The original repository for the paper can be found here.

Directory Structure

.
├── Custom_Dataset_BBC.ipynb
├── LICENSE
├── Model_Training_and_Graph_Plotting.ipynb
├── README.md
├── Rouge_Score_Evaluation.ipynb
├── Summary_Generation.ipynb
├── bert_data
├── custom_data_training
│   └── data_builder.py
├── json_data
├── logs
├── models
├── raw_data
├── requirements.txt
├── results
├── src
│   ├── cal_rouge.py
│   ├── distributed.py
│   ├── models
│   │   ├── __init__.py
│   │   ├── adam.py
│   │   ├── data_loader.py
│   │   ├── decoder.py
│   │   ├── encoder.py
│   │   ├── loss.py
│   │   ├── model_builder.py
│   │   ├── neural.py
│   │   ├── optimizers.py
│   │   ├── predictor.py
│   │   ├── reporter.py
│   │   ├── reporter_ext.py
│   │   ├── trainer.py
│   │   └── trainer_ext.py
│   ├── others
│   │   ├── __init__.py
│   │   ├── logging.py
│   │   ├── pyrouge.py
│   │   ├── tokenization.py
│   │   └── utils.py
│   ├── post_stats.py
│   ├── prepro
│   │   ├── __init__.py
│   │   ├── data_builder.py
│   │   ├── smart_common_words.txt
│   │   └── utils.py
│   ├── preprocess.py
│   ├── train.py
│   ├── train_abstractive.py
│   ├── train_extractive.py
│   └── translate
│       ├── __init__.py
│       ├── beam.py
│       └── penalties.py
└── urls

Code files

Inside src

train.py - Contains the main training workflow of the models.

train_abstractive.py - Contains the training, validation and testing workflow of the abstractive model in a distributed manner.

train_extractive.py - Contains the training, validation and testing workflow of the extractive model in a distributed manner.

preprocess.py - Wraps around functions defined in databuilder.py file and provides a workflow for preprocessing the dataset from raw input files into a form that can be fed to the model.

distributed.py - Contains helper functions to support distributed training using multiple GPUs.

cal_rouge.py - To calculate the rouge scores of the generated summaries.

post_stats.py

Inside src/models

adam.py - Implements the adam optimizer algorithm.

data_loader.py - Loads the dataset and iteratively passes them in batches.

decoder.py - Defines the structure of the Transformer decoder network with attention mechanism.

encoder.py - Defines the structure of the Transformer encoder network.

loss.py - Handles the details of loss computation during training.

model_builder.py - Integrates the enocoder and decoder architecture, along with the optimizer to define the model.

neural.py - Contains implementation of feedforward and multi-head attention layers.

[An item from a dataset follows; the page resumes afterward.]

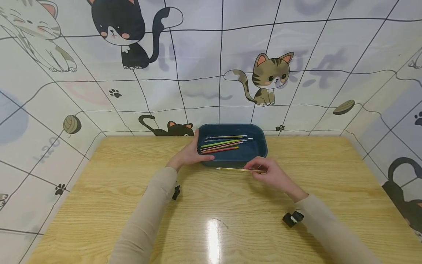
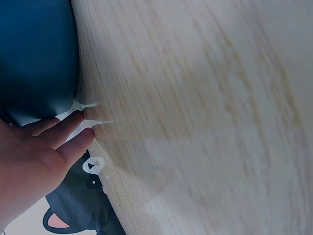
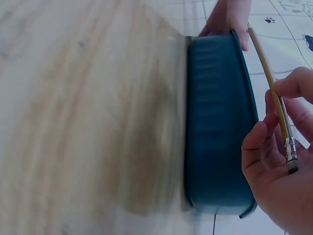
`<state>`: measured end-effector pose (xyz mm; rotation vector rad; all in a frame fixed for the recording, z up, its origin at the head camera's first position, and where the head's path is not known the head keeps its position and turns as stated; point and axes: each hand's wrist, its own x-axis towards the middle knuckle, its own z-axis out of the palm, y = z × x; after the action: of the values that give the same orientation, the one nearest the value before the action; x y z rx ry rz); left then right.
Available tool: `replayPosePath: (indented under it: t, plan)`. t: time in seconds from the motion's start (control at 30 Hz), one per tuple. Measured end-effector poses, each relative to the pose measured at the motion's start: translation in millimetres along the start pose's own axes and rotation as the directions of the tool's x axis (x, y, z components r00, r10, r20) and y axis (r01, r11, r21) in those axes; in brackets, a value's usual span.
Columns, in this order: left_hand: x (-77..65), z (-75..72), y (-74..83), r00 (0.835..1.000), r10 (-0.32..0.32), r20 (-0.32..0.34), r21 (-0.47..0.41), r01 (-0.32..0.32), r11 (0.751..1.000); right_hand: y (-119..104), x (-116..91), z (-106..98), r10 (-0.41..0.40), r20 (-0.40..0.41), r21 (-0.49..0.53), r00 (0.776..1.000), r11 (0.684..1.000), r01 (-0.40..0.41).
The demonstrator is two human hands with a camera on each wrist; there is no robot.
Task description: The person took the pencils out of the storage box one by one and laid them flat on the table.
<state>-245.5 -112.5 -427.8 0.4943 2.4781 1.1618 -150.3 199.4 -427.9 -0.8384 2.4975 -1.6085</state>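
Observation:
A dark blue plastic bin (image 1: 257, 150) stands by the wall with several pencils (image 1: 221, 144) lying in it, some plain and some bright yellow-green or red. My left hand (image 1: 191, 152) holds its left end, thumb over the front rim and fingers (image 2: 68, 129) stretched along the outside. My right hand (image 1: 268, 172) pinches a yellow pencil (image 3: 269, 71) between thumb and fingers, just in front of the bin. The pencil lies nearly level in the head view, tip to the left. Its metal band and dark eraser end show near the palm in the right wrist view.
The wooden table (image 1: 211, 205) runs back to a wall sheet (image 1: 204, 91) printed with cartoon cats and grid lines, directly behind the bin. Similar sheets stand along both sides. Small black devices (image 1: 292, 219) are strapped at the wrists.

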Motion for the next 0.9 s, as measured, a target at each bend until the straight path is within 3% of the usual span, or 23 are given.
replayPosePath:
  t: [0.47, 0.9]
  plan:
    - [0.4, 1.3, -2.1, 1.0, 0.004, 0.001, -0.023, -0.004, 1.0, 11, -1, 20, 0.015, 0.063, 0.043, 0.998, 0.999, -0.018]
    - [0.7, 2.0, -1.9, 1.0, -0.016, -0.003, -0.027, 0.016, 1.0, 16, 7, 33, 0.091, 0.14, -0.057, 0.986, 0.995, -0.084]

optimizers.py - Contains controller class for optimization and function to update the model parameters based on current gradients.

predictor.py - Translates the generated output and gives the predicted summary.

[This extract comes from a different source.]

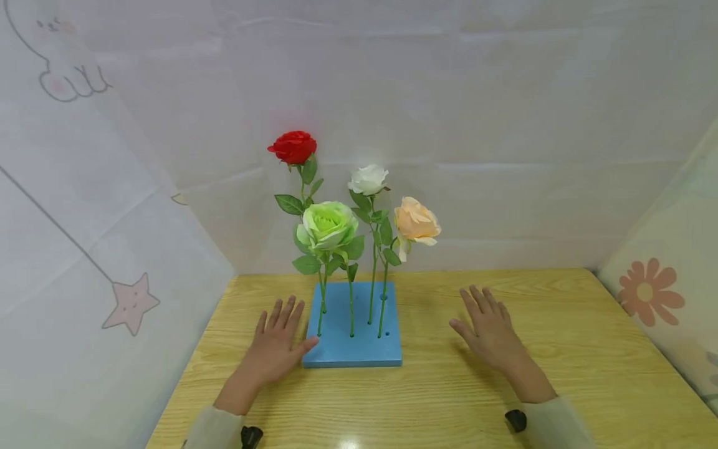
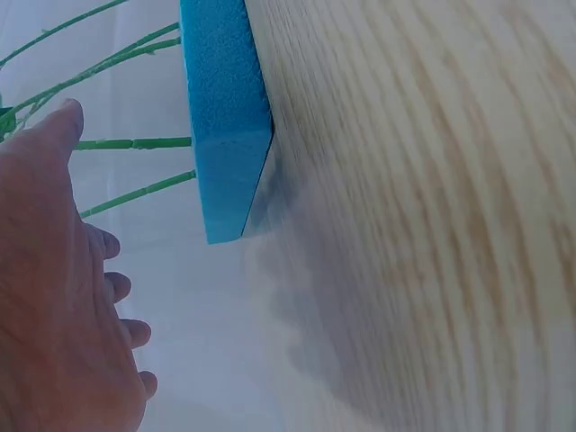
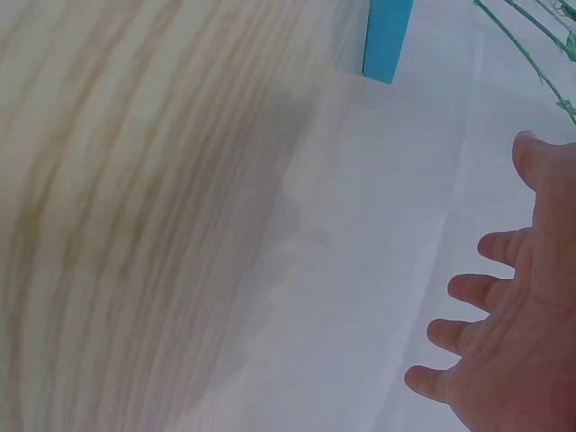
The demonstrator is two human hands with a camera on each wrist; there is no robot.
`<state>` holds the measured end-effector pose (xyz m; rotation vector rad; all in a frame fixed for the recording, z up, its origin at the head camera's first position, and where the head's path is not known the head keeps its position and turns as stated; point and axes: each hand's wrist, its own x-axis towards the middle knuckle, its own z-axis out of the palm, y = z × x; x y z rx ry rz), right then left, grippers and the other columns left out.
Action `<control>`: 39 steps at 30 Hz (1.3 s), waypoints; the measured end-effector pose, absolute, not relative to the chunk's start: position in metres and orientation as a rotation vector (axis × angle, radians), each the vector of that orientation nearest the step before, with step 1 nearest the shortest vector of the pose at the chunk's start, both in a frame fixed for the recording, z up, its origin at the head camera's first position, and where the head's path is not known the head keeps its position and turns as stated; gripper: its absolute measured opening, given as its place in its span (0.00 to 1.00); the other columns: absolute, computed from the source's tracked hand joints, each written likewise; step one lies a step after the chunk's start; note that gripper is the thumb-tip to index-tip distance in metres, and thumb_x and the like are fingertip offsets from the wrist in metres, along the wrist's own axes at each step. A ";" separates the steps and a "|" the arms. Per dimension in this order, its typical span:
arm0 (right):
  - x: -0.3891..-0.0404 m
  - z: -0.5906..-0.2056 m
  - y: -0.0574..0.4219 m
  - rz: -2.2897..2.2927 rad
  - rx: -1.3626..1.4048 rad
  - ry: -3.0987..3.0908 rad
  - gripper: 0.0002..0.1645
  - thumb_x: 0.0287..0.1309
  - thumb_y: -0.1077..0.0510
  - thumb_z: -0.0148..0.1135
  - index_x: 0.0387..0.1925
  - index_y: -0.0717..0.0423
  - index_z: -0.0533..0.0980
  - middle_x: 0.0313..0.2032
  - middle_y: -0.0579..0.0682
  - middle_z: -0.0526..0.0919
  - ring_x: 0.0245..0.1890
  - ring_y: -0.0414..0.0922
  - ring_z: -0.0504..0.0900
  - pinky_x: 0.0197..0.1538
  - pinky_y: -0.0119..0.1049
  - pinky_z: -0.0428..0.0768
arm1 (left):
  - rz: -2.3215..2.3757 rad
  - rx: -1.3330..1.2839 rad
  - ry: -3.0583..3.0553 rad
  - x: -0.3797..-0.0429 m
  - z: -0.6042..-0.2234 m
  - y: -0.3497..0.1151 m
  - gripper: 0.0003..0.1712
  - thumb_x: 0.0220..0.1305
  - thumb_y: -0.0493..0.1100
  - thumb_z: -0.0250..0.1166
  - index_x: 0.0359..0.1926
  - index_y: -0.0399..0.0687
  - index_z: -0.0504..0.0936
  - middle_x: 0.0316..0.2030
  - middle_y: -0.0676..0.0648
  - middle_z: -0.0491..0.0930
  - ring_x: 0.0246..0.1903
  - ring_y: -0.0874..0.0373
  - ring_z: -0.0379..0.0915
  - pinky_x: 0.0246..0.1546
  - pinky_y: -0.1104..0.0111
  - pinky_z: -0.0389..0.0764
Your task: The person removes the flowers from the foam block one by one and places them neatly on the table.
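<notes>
A blue block (image 1: 359, 352) with small holes in its top lies on the table. Artificial roses stand in it by their green stems: a red rose (image 1: 294, 148) at the back left, a light green rose (image 1: 328, 226) in front, a white rose (image 1: 369, 180) and a peach rose (image 1: 417, 221) to the right. My left hand (image 1: 273, 349) hovers palm down at the block's left side, fingers spread, its thumb overlapping the block's edge in the head view. Well to the right of the block, my right hand (image 1: 492, 337) hangs over the wood with straight fingers. Both hold nothing.
The wooden table (image 1: 449, 399) shows light grain, and the hands cast shadows on it. A pale cloth backdrop (image 1: 505, 137) rises behind, with side cloths bearing a pink star (image 1: 131, 304) and a flower print (image 1: 650, 292). Dark wrist devices (image 1: 515, 420) sit by the sleeves.
</notes>
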<state>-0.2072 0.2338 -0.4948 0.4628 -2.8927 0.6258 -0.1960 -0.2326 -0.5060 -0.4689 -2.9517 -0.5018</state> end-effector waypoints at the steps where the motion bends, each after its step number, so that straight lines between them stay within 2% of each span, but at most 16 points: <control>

reporter_ext.py and reporter.py - Functionalities to report metrics during the training steps.

trainer_ext.py and trainer.py - Includes functions that controls the training process and defines the workflow.

Tasks assigned

Train the models and plot the relevant metrics(loss/F1/accuracy/etc) with respect to epochs.
Compute and report the Rouge scores for your trained model.
Select 3-4 example articles and generate their summaries using your trained model - both extractive and abstractive.
Use a custom summarization dataset of your choice, train the model on this data and report your findings.

Instruction to run the tasks

Optionally, create a virtual environment on your system and open it.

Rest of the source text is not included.